Hi, I am running some tests with DPOTrainer to see how it works but I have encou…ntered some problems during the inference phase of the generated model. In details, this is the pipeline of operations I performed:
1. I pre-trained from scratch a T5 model on natural language (English language). For this operation, I followed the instructions of the [Hugging Face library.](https://github.com/huggingface/transformers/tree/main/examples/flax/language-modeling) As for training the tokenizer, this was done using the [sentencepiece library](https://github.com/google/sentencepiece). The generated file (extension .model) was then used through the T5Tokenizer class, which allows using the .model file instead of a json file.
2. I fine-tuned T5 using a very trivial dataset such as the following.
| Input | Target |
|-------------------------------------------|--------|
| I love cats | a |
| The cat is orange | b |
| The cat is on the table | c |
| The cat chased the mouse under the table. | d |
In summary, if there is no word 'the' in the input then the output will be 'a', if there is only one occurrence of 'the' then the output will be 'b', and so on... For fine-tuning, I did not use the SFTTrainer class but the classic Seq2SeqTrainer.
3. Then, I performed the DPO with the same inputs as the dataset present above, but in the JSON format. The code used is the same as the [example on the repository](https://github.com/huggingface/trl/blob/main/examples/research_projects/stack_llama_2/scripts/dpo_llama2.py). In this case, however, we used our finetuned T5 model and tokenizer (with classes T5ForConditionalGeneration, T5Tokenizer, T5Config). You can find the JSON file and the full code at the end of this message.

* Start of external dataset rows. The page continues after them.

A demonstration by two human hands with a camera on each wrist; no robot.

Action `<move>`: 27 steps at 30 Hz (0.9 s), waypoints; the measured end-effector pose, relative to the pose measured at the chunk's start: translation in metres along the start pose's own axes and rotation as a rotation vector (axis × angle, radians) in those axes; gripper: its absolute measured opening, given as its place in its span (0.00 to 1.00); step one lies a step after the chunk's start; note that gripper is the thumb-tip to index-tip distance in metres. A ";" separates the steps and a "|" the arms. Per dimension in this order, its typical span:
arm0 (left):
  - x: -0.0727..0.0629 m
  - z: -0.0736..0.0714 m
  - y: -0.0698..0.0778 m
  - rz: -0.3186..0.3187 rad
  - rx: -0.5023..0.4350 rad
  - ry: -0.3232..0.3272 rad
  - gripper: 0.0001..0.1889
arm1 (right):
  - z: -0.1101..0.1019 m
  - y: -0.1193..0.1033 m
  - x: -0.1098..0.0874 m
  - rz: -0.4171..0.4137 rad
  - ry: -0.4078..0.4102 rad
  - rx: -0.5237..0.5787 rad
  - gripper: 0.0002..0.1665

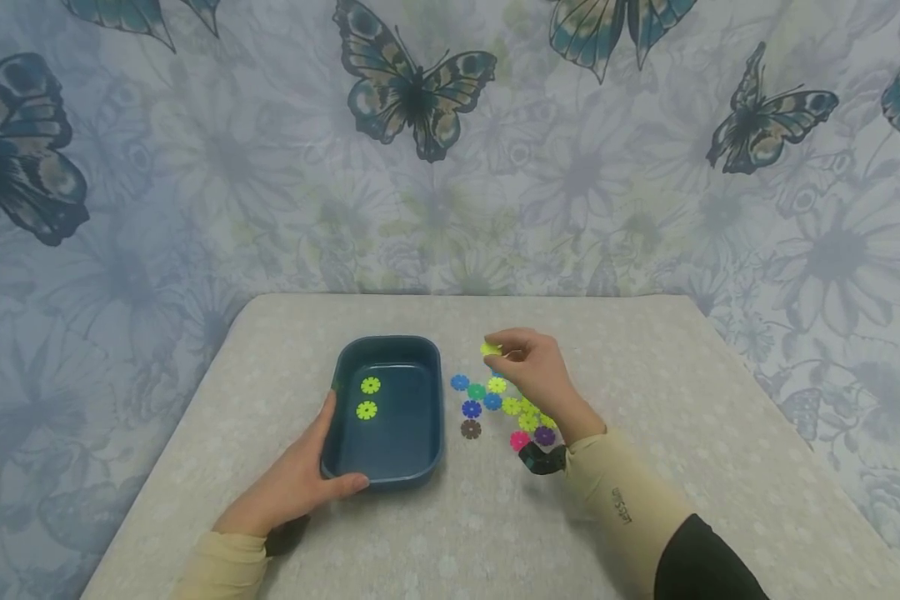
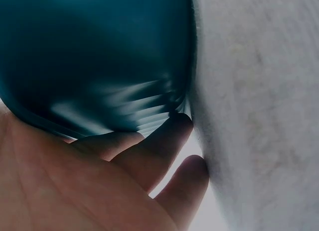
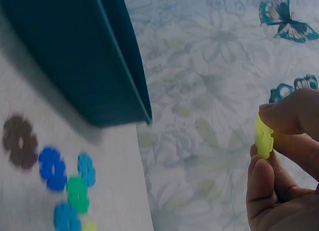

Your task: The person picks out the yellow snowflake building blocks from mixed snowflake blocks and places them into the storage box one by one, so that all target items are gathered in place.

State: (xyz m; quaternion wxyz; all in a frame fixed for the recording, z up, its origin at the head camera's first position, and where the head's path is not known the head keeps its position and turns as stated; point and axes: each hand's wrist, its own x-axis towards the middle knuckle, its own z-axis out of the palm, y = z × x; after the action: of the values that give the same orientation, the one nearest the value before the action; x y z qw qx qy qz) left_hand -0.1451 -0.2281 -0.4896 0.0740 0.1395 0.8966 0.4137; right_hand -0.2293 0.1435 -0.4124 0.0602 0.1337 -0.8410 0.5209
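Note:
My right hand (image 1: 536, 367) pinches a yellow flower-shaped disc (image 3: 263, 137) between thumb and fingers, raised to the right of the teal tray (image 1: 433, 400). My left hand (image 1: 294, 483) holds the tray's near left corner, its thumb on the near rim and its fingers along the outer left side. In the left wrist view the fingers (image 2: 154, 151) touch the tray's outer wall. Two yellow discs lie inside the tray: an upper disc (image 1: 371, 385) and a lower disc (image 1: 366, 410).
Loose discs lie right of the tray, including a brown disc (image 1: 471, 429), a green disc (image 1: 477, 391), a pink disc (image 1: 520, 441), a purple disc (image 1: 544, 436), several blue and several yellow. A patterned cloth covers the table (image 1: 450, 550). Butterfly-printed wall covering (image 1: 450, 225) stands behind.

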 end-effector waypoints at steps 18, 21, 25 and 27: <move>0.002 -0.002 0.002 -0.026 0.025 -0.008 0.70 | 0.113 -0.060 0.054 -0.069 -0.098 -0.004 0.15; 0.004 -0.006 0.000 -0.021 0.026 -0.019 0.70 | 0.126 -0.059 0.061 -0.027 -0.108 -0.039 0.14; 0.005 -0.009 -0.003 -0.014 0.028 -0.028 0.70 | 0.139 -0.053 0.068 0.029 -0.132 -0.061 0.13; 0.004 -0.010 -0.002 -0.014 0.029 -0.027 0.70 | 0.142 -0.049 0.069 0.048 -0.149 -0.076 0.14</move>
State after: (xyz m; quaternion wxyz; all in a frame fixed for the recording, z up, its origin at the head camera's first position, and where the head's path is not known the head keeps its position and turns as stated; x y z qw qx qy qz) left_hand -0.1514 -0.2350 -0.4850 0.0870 0.1397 0.9024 0.3982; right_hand -0.2755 -0.0152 -0.4181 -0.0100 0.1496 -0.8652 0.4785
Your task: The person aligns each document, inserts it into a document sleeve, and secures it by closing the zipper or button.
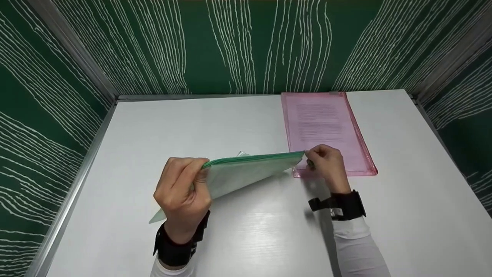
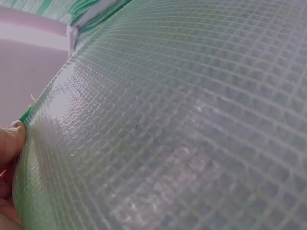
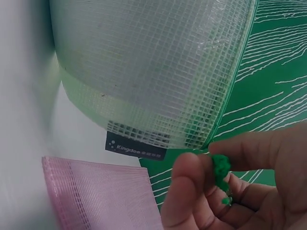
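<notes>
A translucent green mesh zipper pouch (image 1: 246, 173) is stretched between both hands above the white table, its dark green zipper edge up. At its near left corner the left hand (image 1: 182, 188) grips the edge, with fingers curled over it; the left wrist view shows only some of those fingers (image 2: 10, 143) at the margin. My right hand (image 1: 327, 165) pinches the far right end of the zipper edge. A knotted green pull (image 3: 220, 167) sits between its thumb and finger in the right wrist view. Beside that corner hangs a dark label (image 3: 135, 145) reading Kingdee.
A pink mesh pouch (image 1: 319, 134) with a printed sheet inside lies flat at the table's back right, partly behind the right hand. Something small and clear (image 1: 242, 154) peeks out behind the green pouch. Green walls with white lines (image 1: 230, 46) enclose the white table (image 1: 253, 238).
</notes>
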Tool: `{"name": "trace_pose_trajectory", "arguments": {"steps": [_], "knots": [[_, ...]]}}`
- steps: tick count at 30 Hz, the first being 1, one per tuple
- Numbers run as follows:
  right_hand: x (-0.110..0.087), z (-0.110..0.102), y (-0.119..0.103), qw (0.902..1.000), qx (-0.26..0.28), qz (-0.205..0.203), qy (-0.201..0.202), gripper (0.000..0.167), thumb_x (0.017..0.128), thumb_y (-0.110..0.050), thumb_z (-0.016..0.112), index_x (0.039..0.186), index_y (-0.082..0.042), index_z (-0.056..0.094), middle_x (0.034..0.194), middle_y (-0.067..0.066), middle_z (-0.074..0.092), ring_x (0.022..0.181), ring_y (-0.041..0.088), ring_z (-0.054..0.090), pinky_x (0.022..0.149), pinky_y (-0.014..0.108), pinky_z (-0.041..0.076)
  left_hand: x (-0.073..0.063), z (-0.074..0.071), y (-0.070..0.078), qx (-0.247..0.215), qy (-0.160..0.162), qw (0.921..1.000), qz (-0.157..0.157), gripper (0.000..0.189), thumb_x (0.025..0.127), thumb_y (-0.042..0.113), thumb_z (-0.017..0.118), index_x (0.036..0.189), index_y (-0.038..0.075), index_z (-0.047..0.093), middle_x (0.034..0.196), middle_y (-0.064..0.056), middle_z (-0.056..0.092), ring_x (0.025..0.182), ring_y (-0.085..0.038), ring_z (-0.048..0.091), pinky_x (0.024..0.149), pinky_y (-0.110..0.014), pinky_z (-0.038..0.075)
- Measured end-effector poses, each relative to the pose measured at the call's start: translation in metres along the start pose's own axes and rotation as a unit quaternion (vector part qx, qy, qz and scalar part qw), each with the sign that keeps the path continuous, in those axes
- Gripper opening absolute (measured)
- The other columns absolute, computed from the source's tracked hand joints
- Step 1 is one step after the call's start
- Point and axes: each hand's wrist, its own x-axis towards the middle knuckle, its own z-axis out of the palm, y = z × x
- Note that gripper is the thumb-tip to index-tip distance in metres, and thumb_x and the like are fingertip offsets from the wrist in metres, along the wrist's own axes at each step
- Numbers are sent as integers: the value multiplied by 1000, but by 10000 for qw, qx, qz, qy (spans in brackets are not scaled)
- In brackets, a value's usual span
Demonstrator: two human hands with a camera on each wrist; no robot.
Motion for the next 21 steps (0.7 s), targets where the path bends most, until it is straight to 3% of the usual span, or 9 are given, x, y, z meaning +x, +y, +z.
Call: {"name": "trace_pose_trajectory", "arguments": {"steps": [9,21], "knots": [[-6,4,-10,9975,-401,186,-551,27,103,-19,61,83,-1,63,72,3,61,63,13,58,59,26,50,2,0,3,-12,-181,9998,-38,17,97,9,71,85,-2,74,73,-10,62,62,-22,54,56,-32,45],[-20,21,-26,9920,-52,108,-1255,46,105,-33,60,83,7,66,65,6,62,55,16,62,57,31,57,0,4,3,-107,-50,9987,492,16,95,6,72,84,-4,74,73,-10,63,59,-22,53,54,-32,45]]}}
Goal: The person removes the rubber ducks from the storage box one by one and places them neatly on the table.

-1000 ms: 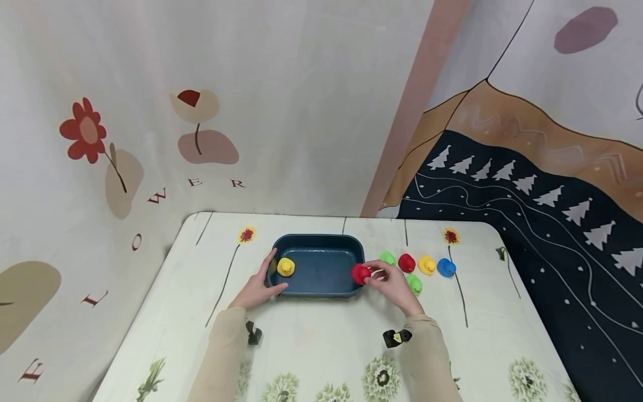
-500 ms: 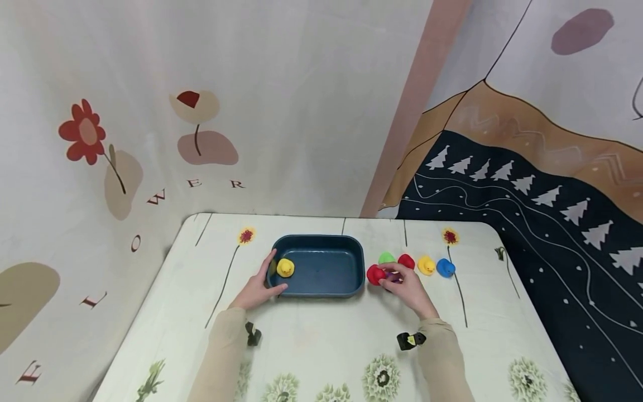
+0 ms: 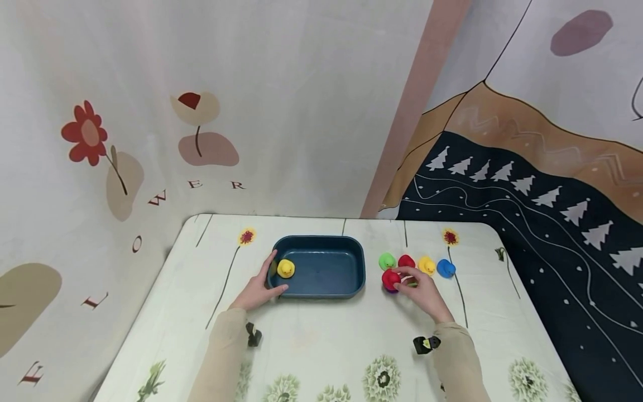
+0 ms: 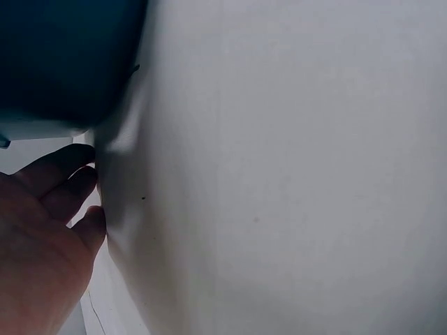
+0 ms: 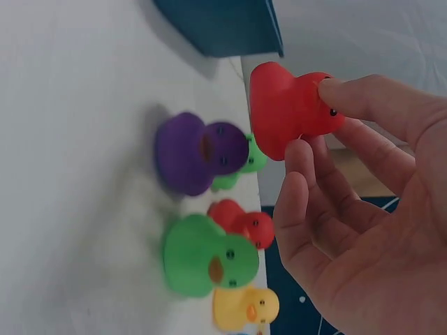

The problem arises in the inference phase of the model generated by the DPOTrainer. In fact, for several instances the output generated by the model is 'a a a a a a', ' b b b b b b b', 'c c c c c c c c', and so on... (the number of repetitions of the class is variable). Moreover, this behavior becomes more pronounced as the number of steps increases. Also, as the number of steps increases, words that are part of the train set are generated in the output (e.g., 'aaacat' is generated).
I cannot figure out what could be the cause of this behavior. By making inference of the simply fine-tuned model, the output generated is as expected (i.e., a class between 'a', 'b', 'c' and 'd'), so the problem is introduced during training with DPO. I also tried to use the pre-trained 't5-small' model / tokenizer instead of the ones trained from scratch, but the problem still persists.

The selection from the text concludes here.